"""
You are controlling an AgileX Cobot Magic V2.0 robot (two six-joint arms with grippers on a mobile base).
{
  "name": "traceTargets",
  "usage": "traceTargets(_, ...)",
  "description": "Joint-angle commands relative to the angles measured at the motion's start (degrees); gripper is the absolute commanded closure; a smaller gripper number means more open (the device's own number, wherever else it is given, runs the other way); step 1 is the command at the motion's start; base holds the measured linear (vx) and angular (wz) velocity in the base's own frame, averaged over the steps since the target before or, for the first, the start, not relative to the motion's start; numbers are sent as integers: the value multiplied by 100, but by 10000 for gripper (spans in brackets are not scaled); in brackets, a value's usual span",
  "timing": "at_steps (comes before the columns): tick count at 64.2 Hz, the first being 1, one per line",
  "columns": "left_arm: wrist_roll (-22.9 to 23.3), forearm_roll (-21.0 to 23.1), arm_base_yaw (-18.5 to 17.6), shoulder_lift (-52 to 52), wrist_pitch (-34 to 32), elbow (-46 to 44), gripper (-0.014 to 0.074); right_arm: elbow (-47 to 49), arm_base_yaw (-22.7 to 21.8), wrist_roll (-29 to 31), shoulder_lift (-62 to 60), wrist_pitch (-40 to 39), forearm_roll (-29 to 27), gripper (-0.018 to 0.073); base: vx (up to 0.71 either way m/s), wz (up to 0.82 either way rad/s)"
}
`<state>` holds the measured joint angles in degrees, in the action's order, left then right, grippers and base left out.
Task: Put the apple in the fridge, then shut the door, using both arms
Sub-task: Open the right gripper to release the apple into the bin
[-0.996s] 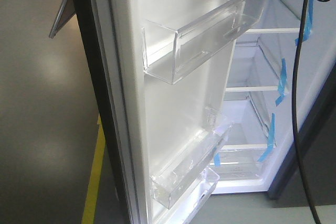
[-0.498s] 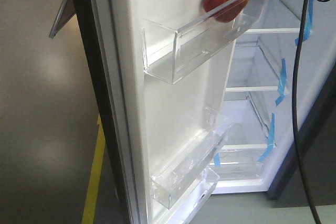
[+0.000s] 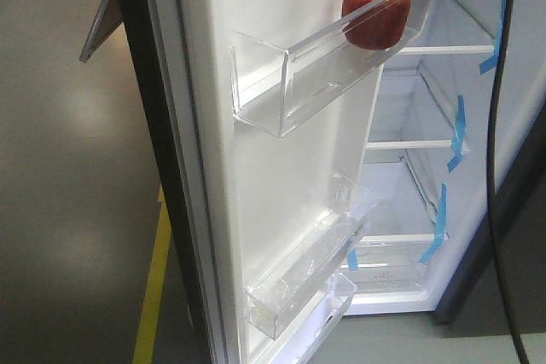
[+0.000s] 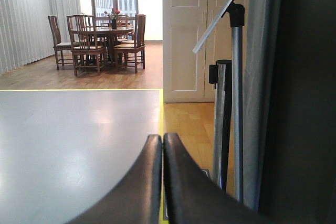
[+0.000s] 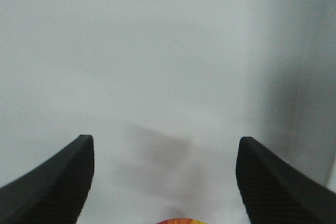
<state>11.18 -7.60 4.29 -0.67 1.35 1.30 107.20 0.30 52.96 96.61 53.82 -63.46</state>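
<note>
The right gripper (image 5: 165, 140) is held spread wide and empty, its dark ribbed fingers (image 5: 58, 182) aimed at a plain white surface. The left gripper (image 4: 159, 140) is pressed closed (smooth black curved tips touching). The round, glossy apple (image 3: 376, 13) is seated in the clear plastic bin (image 3: 281, 83) on the open door (image 3: 281, 185), beside the fridge (image 3: 401, 185).

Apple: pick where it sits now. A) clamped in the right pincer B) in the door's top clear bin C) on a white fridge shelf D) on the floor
B: the apple rests in the top clear bin on the door, and the right pincer is open.
</note>
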Motion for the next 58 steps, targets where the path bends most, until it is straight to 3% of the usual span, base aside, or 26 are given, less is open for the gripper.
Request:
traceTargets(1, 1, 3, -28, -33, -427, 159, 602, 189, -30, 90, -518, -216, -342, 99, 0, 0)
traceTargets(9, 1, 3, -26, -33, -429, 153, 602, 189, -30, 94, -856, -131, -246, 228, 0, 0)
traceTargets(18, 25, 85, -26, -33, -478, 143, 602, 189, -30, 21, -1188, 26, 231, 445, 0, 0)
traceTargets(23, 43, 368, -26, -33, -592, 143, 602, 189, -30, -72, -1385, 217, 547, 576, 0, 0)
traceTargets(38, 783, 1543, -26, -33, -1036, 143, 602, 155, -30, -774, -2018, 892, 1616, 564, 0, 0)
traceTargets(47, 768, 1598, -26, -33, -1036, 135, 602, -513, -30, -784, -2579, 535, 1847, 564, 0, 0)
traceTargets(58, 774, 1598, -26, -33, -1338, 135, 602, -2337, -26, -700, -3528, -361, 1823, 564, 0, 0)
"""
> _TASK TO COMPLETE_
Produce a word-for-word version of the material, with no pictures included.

> _ANSWER SPACE_
You are controlling an AgileX Cobot Magic V2.0 robot (two six-joint arms with grippers on a mobile base).
{
  "name": "traceTargets",
  "usage": "traceTargets(_, ...)",
  "description": "Joint-angle commands relative to the angles measured at the motion's start (degrees); gripper is the absolute commanded closure; a smaller gripper number means more open (the device's own number, wherever else it is given, runs the other way); step 1 is the command at the motion's start; base holds the measured linear (vx) and angular (wz) velocity in the base's own frame, averaged over the steps since the target before or, for the first, the start, not relative to the motion's start; numbers are sent as integers: the value multiplied by 100, but by 10000 for gripper (spans in brackets are not scaled); in brackets, a value's usual span",
  "timing": "at_steps (comes before the columns): tick count at 64.2 Hz, the first being 1, one per line",
  "columns": "left_arm: wrist_roll (-22.9 to 23.3), forearm_roll (-21.0 to 23.1), arm_base_yaw (-18.5 to 17.6), shoulder_lift (-52 to 52), wrist_pitch (-34 to 32), elbow (-46 to 44), gripper (-0.014 to 0.074); right_arm: elbow (-47 to 49), arm_base_yaw (-22.7 to 21.8), wrist_roll (-29 to 31), shoulder_lift (-62 to 60), wrist_pitch (-40 to 39), forearm_roll (-29 to 27), gripper (-0.018 to 0.073); base: vx (up to 0.71 either way m/s), wz (up to 0.82 either way rad/s)"
}
`<state>` holds the measured joint angles in degrees, in the action's order, left then right, grippers and base left out.
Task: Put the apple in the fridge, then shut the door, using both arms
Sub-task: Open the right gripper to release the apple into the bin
[-0.996s] 
[-0.498s] 
[+0.000s] 
[+0.000s] 
[+0.000s] 
<state>11.18 -7.60 4.29 -0.67 1.35 1.30 107.20 0.30 52.96 96.61 53.82 -63.46</state>
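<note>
The right gripper (image 5: 165, 140) is held spread wide and empty, its dark ribbed fingers (image 5: 58, 182) aimed at a plain white surface. The left gripper (image 4: 159, 140) is pressed closed (smooth black curved tips touching). The round, glossy apple (image 3: 376, 13) is seated in the clear plastic bin (image 3: 281, 83) on the open door (image 3: 281, 185), beside the fridge (image 3: 401, 185).

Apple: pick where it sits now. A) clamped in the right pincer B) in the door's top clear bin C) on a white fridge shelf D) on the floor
B: the apple rests in the top clear bin on the door, and the right pincer is open.
</note>
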Motion for the next 58 steps, targets where the path bends most, until it is straight to 3% of the usual span, base aside, or 26 are given, less is open for the gripper.
Request:
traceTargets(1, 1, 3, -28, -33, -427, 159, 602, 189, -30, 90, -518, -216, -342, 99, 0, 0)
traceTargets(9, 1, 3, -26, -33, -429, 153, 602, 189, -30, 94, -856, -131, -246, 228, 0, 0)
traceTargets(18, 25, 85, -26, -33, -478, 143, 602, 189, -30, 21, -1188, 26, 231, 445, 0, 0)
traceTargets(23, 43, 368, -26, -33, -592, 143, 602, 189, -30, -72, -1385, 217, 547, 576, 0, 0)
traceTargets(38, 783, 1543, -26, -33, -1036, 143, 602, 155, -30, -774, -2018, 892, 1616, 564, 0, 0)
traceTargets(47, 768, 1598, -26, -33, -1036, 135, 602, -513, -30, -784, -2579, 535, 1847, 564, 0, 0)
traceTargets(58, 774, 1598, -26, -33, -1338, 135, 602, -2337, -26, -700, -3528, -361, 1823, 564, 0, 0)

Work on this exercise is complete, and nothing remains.